Soriano noted that the native Spanish speakers in her kindergarten “feel valued and excited to be at school because their peers are learning Spanish and asking them, ‘How do you say this or that?”‘

Parents of English-speaking children at Fairhaven have wanted to enroll them in the program partly because pupils who learn a second language before they’re 10 turn out to be as fluent and accent-free as native speakers, Minzer said. “The one drawback to the program is that qualified teachers are really hard to find,” Minzer said.

One hundred seventy-five children in District 76’s three schools receive some kind of bilingual education. Those with a fair command of English are in regular classrooms and receive help for an hour or two each day from specially trained English as a Second Language teachers. In addition to the two dual language classes, five groups of children who have little or no English meet in bilingual classes with teachers who speak Spanish most of the day. These teachers present English as a separate subject equivalent to math or science.

In the spring, Fairhaven’s kindergarten and 1st grade dual language classes held their second annual Cinco de Mayo fiesta. “Two hundred of the children’s family members came, and we had a great big carry-in of Mexican food, and the children had made eight pinatas,” Soriano said. Washington School in School District 75, another Mundelein school district, has found its own way of connecting Hispanic families with their schools. The Family Resource Center is staffed by coordinator Jenny Illing, who is bilingual and is available from 8 a.m. to 3 p.m. on school days to help parents.

By 10:30 a.m. one spring morning, seven mothers had already come to the center with questions.
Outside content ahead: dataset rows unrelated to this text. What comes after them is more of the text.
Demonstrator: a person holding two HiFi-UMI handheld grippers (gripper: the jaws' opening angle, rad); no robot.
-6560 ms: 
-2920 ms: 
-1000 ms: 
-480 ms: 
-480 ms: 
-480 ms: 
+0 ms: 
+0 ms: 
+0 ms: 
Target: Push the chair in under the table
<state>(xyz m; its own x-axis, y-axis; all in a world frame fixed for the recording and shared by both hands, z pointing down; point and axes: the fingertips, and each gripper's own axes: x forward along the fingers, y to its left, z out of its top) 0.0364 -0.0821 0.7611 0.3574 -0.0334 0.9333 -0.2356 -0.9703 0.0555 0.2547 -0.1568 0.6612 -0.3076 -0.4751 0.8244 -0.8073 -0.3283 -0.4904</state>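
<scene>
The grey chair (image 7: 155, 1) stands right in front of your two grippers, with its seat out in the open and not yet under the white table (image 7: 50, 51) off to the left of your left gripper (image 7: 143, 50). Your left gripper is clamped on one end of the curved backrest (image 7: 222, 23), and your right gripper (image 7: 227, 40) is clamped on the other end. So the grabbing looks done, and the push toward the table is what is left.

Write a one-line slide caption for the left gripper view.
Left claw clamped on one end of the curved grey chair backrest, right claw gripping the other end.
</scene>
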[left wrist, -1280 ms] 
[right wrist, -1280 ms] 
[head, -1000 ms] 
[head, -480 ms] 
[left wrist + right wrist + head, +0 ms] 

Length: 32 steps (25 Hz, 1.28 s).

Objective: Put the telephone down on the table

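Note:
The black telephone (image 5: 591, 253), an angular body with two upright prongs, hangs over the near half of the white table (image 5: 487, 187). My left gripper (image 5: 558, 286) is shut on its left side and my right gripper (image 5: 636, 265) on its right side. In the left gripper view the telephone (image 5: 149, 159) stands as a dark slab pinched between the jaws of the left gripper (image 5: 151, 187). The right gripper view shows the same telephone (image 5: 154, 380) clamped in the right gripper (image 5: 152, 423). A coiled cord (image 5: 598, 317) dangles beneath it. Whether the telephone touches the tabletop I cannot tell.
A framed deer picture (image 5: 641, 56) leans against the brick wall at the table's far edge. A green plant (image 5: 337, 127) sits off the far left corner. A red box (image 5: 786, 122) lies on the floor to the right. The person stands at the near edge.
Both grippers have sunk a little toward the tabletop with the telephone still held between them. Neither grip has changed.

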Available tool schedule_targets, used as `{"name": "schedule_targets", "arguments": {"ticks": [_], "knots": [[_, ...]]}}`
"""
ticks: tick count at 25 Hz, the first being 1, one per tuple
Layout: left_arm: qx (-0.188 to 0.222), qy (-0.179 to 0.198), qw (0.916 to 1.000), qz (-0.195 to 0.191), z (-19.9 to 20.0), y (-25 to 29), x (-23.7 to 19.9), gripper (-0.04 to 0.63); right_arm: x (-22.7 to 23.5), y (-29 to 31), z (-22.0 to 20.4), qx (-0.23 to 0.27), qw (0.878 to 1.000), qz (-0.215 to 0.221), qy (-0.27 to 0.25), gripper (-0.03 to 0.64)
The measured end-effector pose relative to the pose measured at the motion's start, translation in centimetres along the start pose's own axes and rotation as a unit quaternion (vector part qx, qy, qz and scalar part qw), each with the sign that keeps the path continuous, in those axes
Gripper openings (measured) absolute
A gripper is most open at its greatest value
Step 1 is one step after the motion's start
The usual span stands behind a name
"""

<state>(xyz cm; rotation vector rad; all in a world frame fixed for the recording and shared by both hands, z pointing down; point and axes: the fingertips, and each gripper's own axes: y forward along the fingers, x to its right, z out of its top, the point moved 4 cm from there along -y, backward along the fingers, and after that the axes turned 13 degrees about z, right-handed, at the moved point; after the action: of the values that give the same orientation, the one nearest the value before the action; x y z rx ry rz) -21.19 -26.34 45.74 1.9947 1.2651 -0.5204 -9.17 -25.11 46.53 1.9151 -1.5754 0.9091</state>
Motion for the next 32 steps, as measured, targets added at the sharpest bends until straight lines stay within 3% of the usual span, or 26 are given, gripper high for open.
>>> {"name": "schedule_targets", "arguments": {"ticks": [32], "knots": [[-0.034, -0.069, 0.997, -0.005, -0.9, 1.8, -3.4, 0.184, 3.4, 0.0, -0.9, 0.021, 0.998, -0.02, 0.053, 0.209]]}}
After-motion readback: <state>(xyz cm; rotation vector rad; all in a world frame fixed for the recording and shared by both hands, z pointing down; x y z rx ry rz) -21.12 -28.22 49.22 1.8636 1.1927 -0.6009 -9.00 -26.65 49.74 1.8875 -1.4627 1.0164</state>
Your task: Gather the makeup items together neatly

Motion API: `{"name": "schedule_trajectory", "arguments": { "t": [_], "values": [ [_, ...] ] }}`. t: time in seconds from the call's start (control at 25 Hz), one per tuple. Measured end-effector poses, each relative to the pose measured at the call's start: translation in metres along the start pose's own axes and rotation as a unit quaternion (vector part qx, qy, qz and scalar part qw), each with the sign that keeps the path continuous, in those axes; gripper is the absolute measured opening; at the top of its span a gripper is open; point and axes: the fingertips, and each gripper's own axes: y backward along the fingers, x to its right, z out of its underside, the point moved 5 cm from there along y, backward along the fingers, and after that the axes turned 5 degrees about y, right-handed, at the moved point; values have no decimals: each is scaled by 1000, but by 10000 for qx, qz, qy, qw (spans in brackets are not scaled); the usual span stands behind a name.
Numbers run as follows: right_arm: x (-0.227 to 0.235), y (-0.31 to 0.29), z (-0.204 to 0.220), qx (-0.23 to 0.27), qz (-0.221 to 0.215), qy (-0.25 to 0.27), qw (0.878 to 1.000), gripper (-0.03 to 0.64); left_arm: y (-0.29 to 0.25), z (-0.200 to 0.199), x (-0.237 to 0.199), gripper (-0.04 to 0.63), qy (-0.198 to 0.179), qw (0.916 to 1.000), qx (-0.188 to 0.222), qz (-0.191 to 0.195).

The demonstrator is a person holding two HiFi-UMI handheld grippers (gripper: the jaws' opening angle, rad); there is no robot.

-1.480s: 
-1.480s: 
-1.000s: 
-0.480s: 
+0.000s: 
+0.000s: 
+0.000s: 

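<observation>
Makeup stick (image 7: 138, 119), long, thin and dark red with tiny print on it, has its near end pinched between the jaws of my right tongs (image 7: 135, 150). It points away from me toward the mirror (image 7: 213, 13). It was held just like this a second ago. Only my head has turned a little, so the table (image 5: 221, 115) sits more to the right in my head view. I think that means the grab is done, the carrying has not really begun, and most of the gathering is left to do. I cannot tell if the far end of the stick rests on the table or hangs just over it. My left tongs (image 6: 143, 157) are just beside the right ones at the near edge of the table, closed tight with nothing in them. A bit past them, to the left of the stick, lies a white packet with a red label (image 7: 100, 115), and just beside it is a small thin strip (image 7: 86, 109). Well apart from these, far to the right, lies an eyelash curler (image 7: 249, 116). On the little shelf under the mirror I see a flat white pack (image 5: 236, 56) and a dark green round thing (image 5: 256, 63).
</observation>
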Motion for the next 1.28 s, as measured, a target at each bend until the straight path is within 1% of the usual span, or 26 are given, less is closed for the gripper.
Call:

Among the visitors was a mother who wanted to know if she was using the right application form for summer school, another asking how to get her child’s homework assignment and a third requesting help in getting a book for her child at the PTO book sale.

The center is stocked with children’s videos, some in Spanish and some in English, games for families to play and literature on effective parenting.

District 75, with four schools and a total enrollment of 2,350, has 180 Spanish-speaking pupils and seven bilingual teachers. “We’ve been gaining about 20 bilingual students a year,” said Supt. Raymond Partridge. “At this time we’re using a pull-out program for our bilingual students. The teachers take students out of their regular classes for an hour or two of small group instruction. Students stay in the program an average of three years.

“This year we have a bilingual study team looking at some new teaching options. Our current program has been working well enough for us, but we think we should have more than one approach.”

Partridge said the team has not made any recommendations yet but is favoring two possibilities: a dual language program and self-contained classrooms in which pupils and teachers speak Spanish.

Washington School Principal Shawn Walker is serving on the team exploring bilingual options and visited Fairhaven School. “Dual language seems promising,” he said. “It lets you educate Spanish-speaking children without isolating them and it lets all the children be learners and teachers.”